The tradeoff? You're responsible for driving traffic and adoption. Buyers don't stumble onto your portal, so you have to bring them there.
A large university that builds a private portal where office-supply, lab-equipment, and IT vendors list their products and every department must order through it.
Large enterprises use e-procurement platforms to aggregate multiple suppliers into one interface, manage budgets, and enforce spending policies across thousands of employees.
This model is HUGE for large organizations because it eliminates maverick buying (employees purchasing from unapproved vendors at uncontrolled prices) and cuts procurement costs dramatically.
- Alibaba.com: A horizontal, global B2B marketplace connecting international buyers with mostly Asian manufacturers across every category imaginable. The largest B2B marketplace in the world.
- Amazon Business: Amazon's B2B layer offering bulk purchasing, business-only pricing, and tools like multi-user accounts and approval workflows.
The advantage: instant reach. Buyers are already there.
The disadvantage: you're competing on price, you lose customer data, and the platform takes a cut of every transaction.
The Walmart–Procter & Gamble network: a classic private industrial network where real-time sales and inventory data from Walmart stores automatically trigger replenishment orders at P&G.
No manual ordering. No emails back and forth. The system just works and it's why P&G products are almost never out of stock at Walmart.
Similar proprietary portals are used by large manufacturers to collaborate with tier-1 and tier-2 suppliers across forecasting, ordering, and logistics.
These networks account for a massive share of big-company B2B spending precisely because they eliminate friction at every step of the supply chain.
B2B purchases involve several decision-makers like procurement, finance, technical teams, management.
Your platform must support multiple user roles and approval workflows on the buyer side. A single "checkout" button doesn't cut it.

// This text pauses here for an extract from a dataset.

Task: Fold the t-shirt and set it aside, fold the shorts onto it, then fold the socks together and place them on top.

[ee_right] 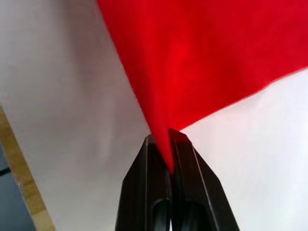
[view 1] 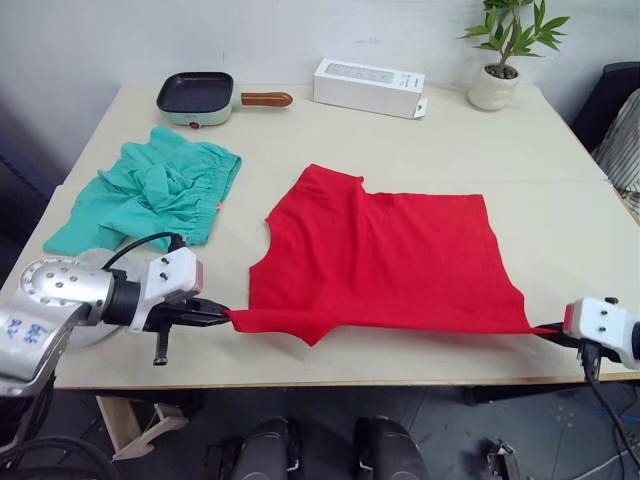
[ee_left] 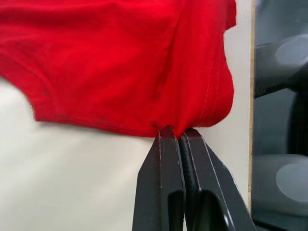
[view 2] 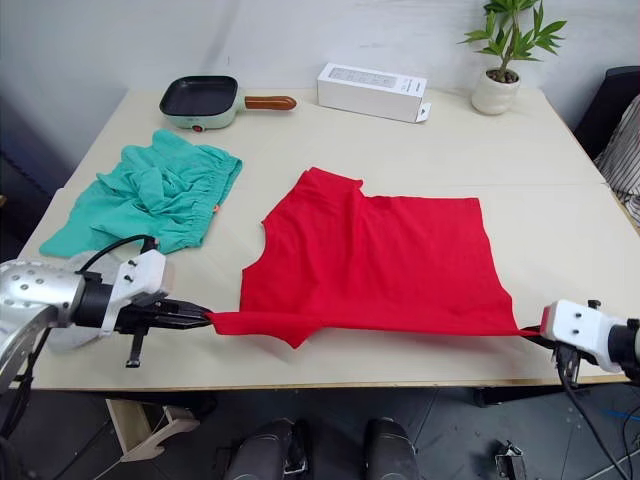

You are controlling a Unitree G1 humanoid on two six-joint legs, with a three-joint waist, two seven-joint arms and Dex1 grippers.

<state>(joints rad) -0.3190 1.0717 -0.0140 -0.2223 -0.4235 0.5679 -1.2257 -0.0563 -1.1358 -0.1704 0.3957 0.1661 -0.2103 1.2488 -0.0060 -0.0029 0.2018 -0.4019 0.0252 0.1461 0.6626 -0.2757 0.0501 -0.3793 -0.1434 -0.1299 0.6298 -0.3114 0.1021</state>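
Both pincers clamped on t-shirt [view 1: 385,260] near edge — left pincer [view 1: 222,316], right pincer [view 1: 548,330], cloth stretched between

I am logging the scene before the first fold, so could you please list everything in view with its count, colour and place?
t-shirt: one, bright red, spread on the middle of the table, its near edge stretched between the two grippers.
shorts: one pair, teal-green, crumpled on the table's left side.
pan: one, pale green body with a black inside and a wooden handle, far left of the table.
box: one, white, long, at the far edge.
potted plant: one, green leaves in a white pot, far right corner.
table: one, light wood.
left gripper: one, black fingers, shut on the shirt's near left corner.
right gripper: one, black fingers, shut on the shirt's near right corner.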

B2B pricing is negotiated per customer or contract. Different accounts see different prices, discounts, and payment terms when they log in.
This alone disqualifies most standard ecommerce platforms for serious B2B use cases.
B2B systems need budgets, approval chains, and purchasing limits. Plus automated workflows, quote-to-order, order-to-invoice to eliminate manual work at scale.
Successful B2B ecommerce integrates with ERP, CRM, inventory, and logistics systems. Stock levels, prices, and invoices stay synchronized in real time.
Without this, data mismatches on high-value orders destroy customer trust fast.
B2B transactions are high-value and sensitive. Platforms must enforce strong authentication, role-based permissions, and secure data handling.
And every transaction generates formal documents like quotes, contracts, purchase orders, invoices that must align with internal policies and industry regulations.
One business sells to another business via online channels.
- Traits: Contract pricing, bulk orders, multiple decision-makers, account-based portals.
- Example: A chemical manufacturer's portal where factories log in, see negotiated prices, and place pallet-size orders.
A business sells directly to individual consumers online.
- Traits: Public catalog, fixed pricing, marketing to individuals, simple checkout, smaller orders.
- Example: A fashion brand's online store selling directly to end customers.
A business sells to another business and together, they deliver to the final consumer, with the original brand still visible.
- Traits: The consumer sees and interacts with both brands, even though the transaction flows through an intermediary.
- Example: A food manufacturer selling through a delivery app where consumers see the manufacturer's brand but order via the platform.
A brand or manufacturer sells straight to the end consumer, bypassing distributors and retailers entirely, usually via their own ecommerce site.
- Traits: Full control of brand, data, and pricing. Often combined with social media and subscription models.
- Example: A mattress manufacturer selling only through their own website, shipping directly from factory to consumer.